What is required:
Once the line holding "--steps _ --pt" is found in the listing below, write it out and each later line exactly, up to and including the one holding "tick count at".

===

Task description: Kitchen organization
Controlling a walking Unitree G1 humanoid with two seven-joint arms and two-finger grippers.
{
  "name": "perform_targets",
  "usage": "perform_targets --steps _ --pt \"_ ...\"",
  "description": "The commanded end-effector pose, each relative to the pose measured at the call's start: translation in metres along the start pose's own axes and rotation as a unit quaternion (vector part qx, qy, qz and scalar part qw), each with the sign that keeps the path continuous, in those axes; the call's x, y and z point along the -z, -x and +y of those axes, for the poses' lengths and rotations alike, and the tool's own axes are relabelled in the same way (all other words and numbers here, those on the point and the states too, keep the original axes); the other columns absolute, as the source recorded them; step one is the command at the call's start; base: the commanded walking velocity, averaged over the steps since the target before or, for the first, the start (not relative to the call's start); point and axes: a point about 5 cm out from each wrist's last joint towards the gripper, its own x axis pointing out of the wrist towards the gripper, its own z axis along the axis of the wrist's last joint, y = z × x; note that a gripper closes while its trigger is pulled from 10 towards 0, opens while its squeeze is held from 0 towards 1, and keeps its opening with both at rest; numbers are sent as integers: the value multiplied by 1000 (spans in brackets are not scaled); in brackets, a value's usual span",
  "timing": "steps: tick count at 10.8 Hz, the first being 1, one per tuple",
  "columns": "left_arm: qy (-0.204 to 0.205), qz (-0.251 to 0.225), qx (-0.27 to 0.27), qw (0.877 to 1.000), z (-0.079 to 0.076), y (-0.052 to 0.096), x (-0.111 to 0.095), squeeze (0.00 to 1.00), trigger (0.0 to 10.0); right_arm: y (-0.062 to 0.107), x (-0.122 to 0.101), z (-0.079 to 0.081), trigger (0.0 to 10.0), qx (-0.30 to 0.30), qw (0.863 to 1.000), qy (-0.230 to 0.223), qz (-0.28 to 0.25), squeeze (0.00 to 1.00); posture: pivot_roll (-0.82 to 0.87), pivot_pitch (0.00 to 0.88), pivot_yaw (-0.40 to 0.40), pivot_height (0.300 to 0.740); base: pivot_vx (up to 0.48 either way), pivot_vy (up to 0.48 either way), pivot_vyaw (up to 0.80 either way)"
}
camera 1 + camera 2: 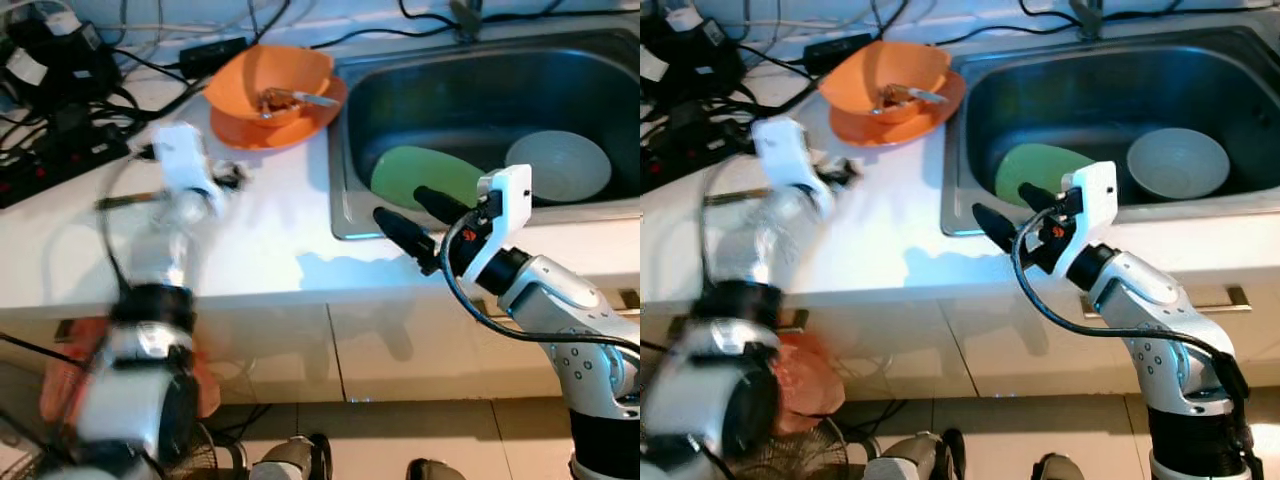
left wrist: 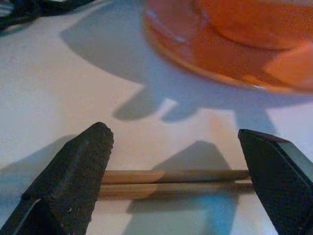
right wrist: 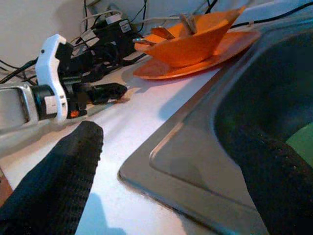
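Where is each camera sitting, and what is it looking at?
Left eye view: on the head, looking down at the counter and sink; both silver arms show.
Right eye view: beside it, same scene, shifted a little.
Left wrist view: on the left arm, looking along the open left gripper at chopsticks and the orange plate.
Right wrist view: on the right arm, over the sink edge; the open right gripper frames it.
Shared: both wrist views show the orange plate.

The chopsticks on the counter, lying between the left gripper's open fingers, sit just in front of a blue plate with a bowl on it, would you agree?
Not quite: the plate is orange, not blue, as the left eye view shows. The rest holds: the chopsticks lie on the counter between the open left gripper fingers, before the plate and its bowl.
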Motion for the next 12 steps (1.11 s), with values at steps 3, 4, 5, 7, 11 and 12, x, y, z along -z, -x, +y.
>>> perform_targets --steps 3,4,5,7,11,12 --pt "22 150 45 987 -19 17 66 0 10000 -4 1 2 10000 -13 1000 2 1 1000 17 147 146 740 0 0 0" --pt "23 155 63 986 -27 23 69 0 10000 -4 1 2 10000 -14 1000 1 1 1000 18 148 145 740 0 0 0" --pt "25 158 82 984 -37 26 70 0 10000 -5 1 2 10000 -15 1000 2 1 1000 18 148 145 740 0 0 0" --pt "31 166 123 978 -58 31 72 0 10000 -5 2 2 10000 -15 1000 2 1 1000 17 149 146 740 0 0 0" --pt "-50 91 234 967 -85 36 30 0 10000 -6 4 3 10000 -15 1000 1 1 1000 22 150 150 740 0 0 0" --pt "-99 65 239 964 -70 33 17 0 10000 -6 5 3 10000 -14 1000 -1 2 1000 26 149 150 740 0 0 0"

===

Solution to the exercise:
  "usage": "perform_targets --steps _ --pt \"_ ...\"",
  "description": "The commanded end-effector pose, each relative to the pose measured at the call's start: translation in metres along the start pose's own axes and rotation as a unit quaternion (vector part qx, qy, qz and scalar part qw), each with the sign that keeps the path continuous, in those axes; the call's x, y and z point along the -z, -x and +y of those axes, for the poses' lengths and rotations alike, and the tool's own axes are relabelled in the same way (all other words and numbers here, those on the point and the states too, keep the original axes); the other columns absolute, as the source recorded them; step one is the command at the call's start; base: the commanded walking velocity, averaged over the steps since the target before or, for the first, the start (not relative to the call's start); point and axes: a point about 5 cm out from each wrist's last joint towards the gripper, its own x axis pointing out of the wrist towards the gripper, its own z axis along the axis of the wrist's last joint, y = z × x; note that a gripper closes while its trigger is pulled from 10 towards 0, opens while its squeeze is held from 0 towards 1, and keeps its opening with both at rest; numbers are sent as integers: the value multiplied by 1000 (spans in brackets are not scaled); in brackets, a value's usual span",
  "timing": "steps: tick count at 10.8 Hz, the first being 1, one per tuple",

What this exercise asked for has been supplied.